Tuesday, January 31, 2012

My question about GPS UI

My question here is to deal with the interface design on Global Positioning System (GPS). As we may be aware, a GPS device usually provides three features: 1. Audio system broadcasting instantly when direction changes; 2. Textual information showing instructions; 3. an up-to-present map occupying a large portion of LCD display. Based on Baddeley’s (1986) working memory model, as Wicken et al. (1983, 1984) argued before, the display format should fit the subsystems used to perform the task in the working memory. This implication somehow triggers my interest in two coarsely defined inquiries below:

  • Which feature is most helpful for people to drive in an unfamiliar area;
  • If that feature is found, will the effect be improved or diminished by adding additional feature(s)?
  •  
What people hear from audio will be encoded in the phonological store, so will the textual data presented to drivers; at the same time, the spatial information from the map will go to visuospatial sketch pad.
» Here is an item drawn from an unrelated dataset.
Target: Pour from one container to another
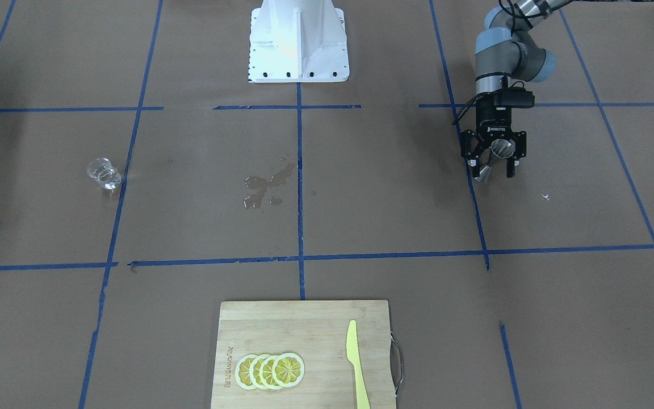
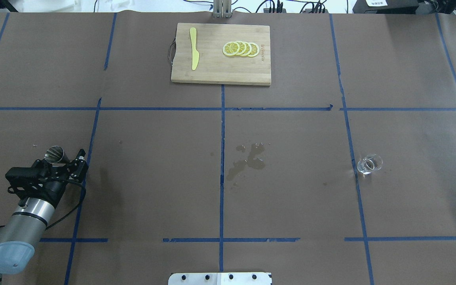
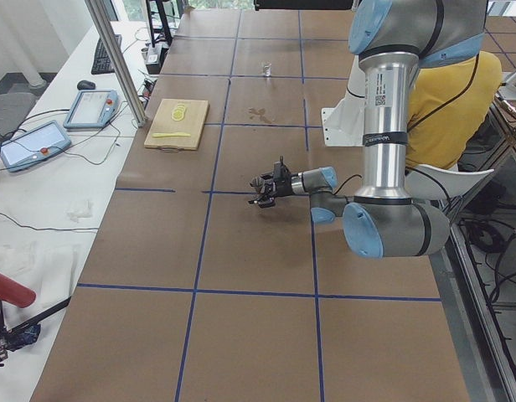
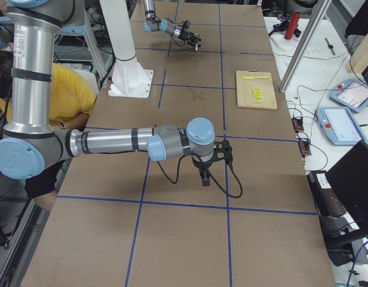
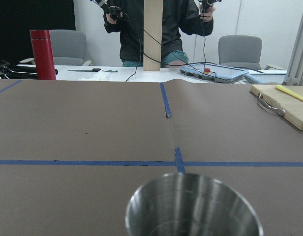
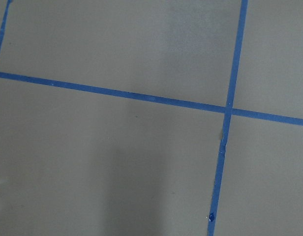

The driving routes may upgrade at varied intervals depending on characteristics of the area, so people have to receive new information from time to time while following the old instructions correctly. Although the verbal information will eventually go to visuo-spatial sketch pad, the central executive need to transfer information, synthesize information, and analyze information. Those activities add the pressure of cognitive load that constantly looks for available attention resources. In that sense, from the perspective of decrementing cognitive load while satisfying working memory’s need, we may just need the map, or a combination of two features; perhaps the presence of certain feature will deteriorate the benefits from other feature(s). 


Another aspect of this problem is pertaining to human information processing, specifically the attention. In a complex environment like driving, we are watching the traffic, listening to radio/GPS instructions, controlling the speed, probably talking on the phone. Thus, we have used three attention resources already, which are namely sight, touch and hearing. Furthermore, when we discuss the concept of selective attention, they are most likely related to visual perception, and it is basically the product of four factors: salience, effort, expectancy and value (Wicken et al., 2003). 


To explain each of them in order, first of all, as what the “salience” means, some unique feature may attract you right away from other less salient objects, for instance, a horse running in the high way with cars; typically, the auditory signal is more attention-grabbing than visual affairs, that is why we often take actions upon hearing the alarm. If the sound is replaced by the flashing LED light, we would imagine how long it is going to take us to notice a potential miserable event. The second variable is expectancy, which is defined as the knowledge with respect to probable time and location of information availability. Imagining that you are driving in a mountain with lots of sharp turns, you should keep an eye on the curvy road more continuously when you are traveling fast; on the other hand, if you are just cruising around Chicago on lake-shore drive, most of the road are straight, so you can relax a little bit and attend to your music more than the road. The third factor is the value of information. 


Let us illicit the concept by referencing the same instance of driving, it makes sense for people to look forward most of time, because you want to be quick to take actions whenever see something occurring. With the second and third factor introduced, there is actually an interaction between them, if we multiply the expectancy with value; we can obtain a better function of selective attention, which can be de-abstracted in this way: an experienced air traffic control of certain airport know where to scan most and when. Last but not least, effort. As we know, most of people only can pay attention to one thing at one time, if you focus on the mirror trying to change lane, you probably would not share this effort with looking toward, because it simply cannot be achieved by the majority of human beings. Hereby, the effort seems to appear as a negative value, as attention allocations to multiple places may decrement operation performance as a result.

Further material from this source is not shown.